**TASK DESCRIPTION:**
Could every line below be written out exactly as it appears?

>>>

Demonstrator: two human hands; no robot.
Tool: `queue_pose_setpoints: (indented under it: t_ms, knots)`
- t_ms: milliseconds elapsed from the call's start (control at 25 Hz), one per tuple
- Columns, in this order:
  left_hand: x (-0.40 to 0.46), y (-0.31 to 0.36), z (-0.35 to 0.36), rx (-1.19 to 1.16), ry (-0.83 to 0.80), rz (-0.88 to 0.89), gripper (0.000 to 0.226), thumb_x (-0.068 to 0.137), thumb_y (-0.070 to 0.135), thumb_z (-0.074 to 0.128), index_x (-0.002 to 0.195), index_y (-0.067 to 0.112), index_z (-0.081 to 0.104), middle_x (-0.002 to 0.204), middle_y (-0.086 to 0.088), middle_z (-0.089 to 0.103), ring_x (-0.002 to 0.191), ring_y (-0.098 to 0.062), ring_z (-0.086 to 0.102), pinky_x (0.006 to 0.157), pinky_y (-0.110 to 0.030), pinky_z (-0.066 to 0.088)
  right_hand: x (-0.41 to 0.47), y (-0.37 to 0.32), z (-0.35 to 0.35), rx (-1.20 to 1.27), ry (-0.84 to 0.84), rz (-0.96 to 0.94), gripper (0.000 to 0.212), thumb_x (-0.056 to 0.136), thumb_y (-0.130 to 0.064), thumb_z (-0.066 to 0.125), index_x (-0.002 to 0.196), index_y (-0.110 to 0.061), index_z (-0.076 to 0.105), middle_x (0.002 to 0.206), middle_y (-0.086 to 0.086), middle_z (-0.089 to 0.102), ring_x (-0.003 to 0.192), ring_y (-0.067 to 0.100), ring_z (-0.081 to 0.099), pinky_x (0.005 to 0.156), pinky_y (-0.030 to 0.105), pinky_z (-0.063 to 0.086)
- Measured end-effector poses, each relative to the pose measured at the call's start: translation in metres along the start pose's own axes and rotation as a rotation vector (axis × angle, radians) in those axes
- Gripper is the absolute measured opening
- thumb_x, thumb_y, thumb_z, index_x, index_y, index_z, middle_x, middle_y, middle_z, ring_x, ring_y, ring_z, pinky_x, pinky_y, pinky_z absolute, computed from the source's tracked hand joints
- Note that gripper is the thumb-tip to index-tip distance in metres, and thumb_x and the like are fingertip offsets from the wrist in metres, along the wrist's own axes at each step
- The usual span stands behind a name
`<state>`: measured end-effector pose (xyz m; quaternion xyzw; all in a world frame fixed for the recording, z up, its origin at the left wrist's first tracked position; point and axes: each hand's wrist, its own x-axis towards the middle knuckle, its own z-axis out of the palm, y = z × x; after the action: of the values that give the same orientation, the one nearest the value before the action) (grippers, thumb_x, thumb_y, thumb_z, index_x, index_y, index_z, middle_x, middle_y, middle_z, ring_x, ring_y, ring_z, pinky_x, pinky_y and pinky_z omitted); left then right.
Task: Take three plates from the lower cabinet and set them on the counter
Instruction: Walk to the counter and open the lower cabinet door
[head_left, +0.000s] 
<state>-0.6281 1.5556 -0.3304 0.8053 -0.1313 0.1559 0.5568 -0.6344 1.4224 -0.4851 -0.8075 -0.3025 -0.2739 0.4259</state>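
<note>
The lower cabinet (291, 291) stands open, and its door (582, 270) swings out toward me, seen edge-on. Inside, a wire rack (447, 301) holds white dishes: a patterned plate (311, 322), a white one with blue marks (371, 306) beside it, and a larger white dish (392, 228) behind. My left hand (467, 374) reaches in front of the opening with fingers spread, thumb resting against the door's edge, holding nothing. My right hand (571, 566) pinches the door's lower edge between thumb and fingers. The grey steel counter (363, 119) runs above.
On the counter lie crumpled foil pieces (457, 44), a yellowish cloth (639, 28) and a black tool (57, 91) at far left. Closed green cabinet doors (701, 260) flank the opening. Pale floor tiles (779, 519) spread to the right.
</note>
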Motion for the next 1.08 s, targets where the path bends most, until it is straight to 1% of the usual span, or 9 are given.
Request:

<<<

**TASK ANSWER:**
Demonstrator: two human hands; no robot.
Tool: `queue_pose_setpoints: (indented under it: t_ms, knots)`
- t_ms: milliseconds elapsed from the call's start (control at 25 Hz), one per tuple
- Columns, in this order:
  left_hand: x (-0.40 to 0.46), y (-0.31 to 0.36), z (-0.35 to 0.36), rx (-1.19 to 1.16), ry (-0.83 to 0.80), rz (-0.88 to 0.89), gripper (0.000 to 0.226), thumb_x (-0.068 to 0.137), thumb_y (-0.070 to 0.135), thumb_z (-0.074 to 0.128), index_x (-0.002 to 0.195), index_y (-0.067 to 0.112), index_z (-0.081 to 0.104), middle_x (-0.002 to 0.204), middle_y (-0.086 to 0.088), middle_z (-0.089 to 0.103), ring_x (-0.002 to 0.191), ring_y (-0.098 to 0.062), ring_z (-0.086 to 0.102), pinky_x (0.006 to 0.157), pinky_y (-0.110 to 0.030), pinky_z (-0.066 to 0.088)
  right_hand: x (-0.41 to 0.47), y (-0.37 to 0.32), z (-0.35 to 0.35), rx (-1.20 to 1.27), ry (-0.84 to 0.84), rz (-0.96 to 0.94), gripper (0.000 to 0.212), thumb_x (-0.056 to 0.136), thumb_y (-0.130 to 0.064), thumb_z (-0.066 to 0.125), index_x (-0.002 to 0.196), index_y (-0.110 to 0.061), index_z (-0.076 to 0.105), middle_x (0.002 to 0.206), middle_y (-0.086 to 0.086), middle_z (-0.089 to 0.102), ring_x (-0.003 to 0.192), ring_y (-0.067 to 0.100), ring_z (-0.081 to 0.099), pinky_x (0.005 to 0.156), pinky_y (-0.030 to 0.105), pinky_z (-0.063 to 0.086)
- Measured end-effector poses, each relative to the pose measured at the call's start: translation in metres along the start pose's own axes and rotation as a rotation vector (axis × angle, radians) in those axes
- Gripper is the absolute measured opening
- thumb_x, thumb_y, thumb_z, index_x, index_y, index_z, middle_x, middle_y, middle_z, ring_x, ring_y, ring_z, pinky_x, pinky_y, pinky_z absolute, computed from the source's tracked hand joints
- Note that gripper is the thumb-tip to index-tip distance in metres, and thumb_x and the like are fingertip offsets from the wrist in metres, along the wrist's own axes at each step
- The usual span stands behind a name
`<state>`: measured end-effector pose (xyz m; quaternion xyzw; all in a world frame fixed for the recording, z up, its origin at the left wrist's first tracked position; point and axes: each hand's wrist, its own x-axis towards the middle knuckle, its own z-axis out of the palm, y = z × x; after the action: of the values that give the same orientation, the one nearest the value before the action) (grippers, thumb_x, thumb_y, thumb_z, index_x, index_y, index_z, middle_x, middle_y, middle_z, ring_x, ring_y, ring_z, pinky_x, pinky_y and pinky_z omitted); left then right.
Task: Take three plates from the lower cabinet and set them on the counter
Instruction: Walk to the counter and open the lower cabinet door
[head_left, +0.000s] 
<state>-0.6281 1.5556 -0.3304 0.8053 -0.1313 0.1559 0.5568 -0.6344 1.4224 -0.4851 -0.8075 -0.3025 -0.2739 0.4259</state>
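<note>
The lower cabinet (291, 291) stands open, and its door (582, 270) swings out toward me, seen edge-on. Inside, a wire rack (447, 301) holds white dishes: a patterned plate (311, 322), a white one with blue marks (371, 306) beside it, and a larger white dish (392, 228) behind. My left hand (467, 374) reaches in front of the opening with fingers spread, thumb resting against the door's edge, holding nothing. My right hand (571, 566) pinches the door's lower edge between thumb and fingers. The grey steel counter (363, 119) runs above.
On the counter lie crumpled foil pieces (457, 44), a yellowish cloth (639, 28) and a black tool (57, 91) at far left. Closed green cabinet doors (701, 260) flank the opening. Pale floor tiles (779, 519) spread to the right.
</note>
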Motion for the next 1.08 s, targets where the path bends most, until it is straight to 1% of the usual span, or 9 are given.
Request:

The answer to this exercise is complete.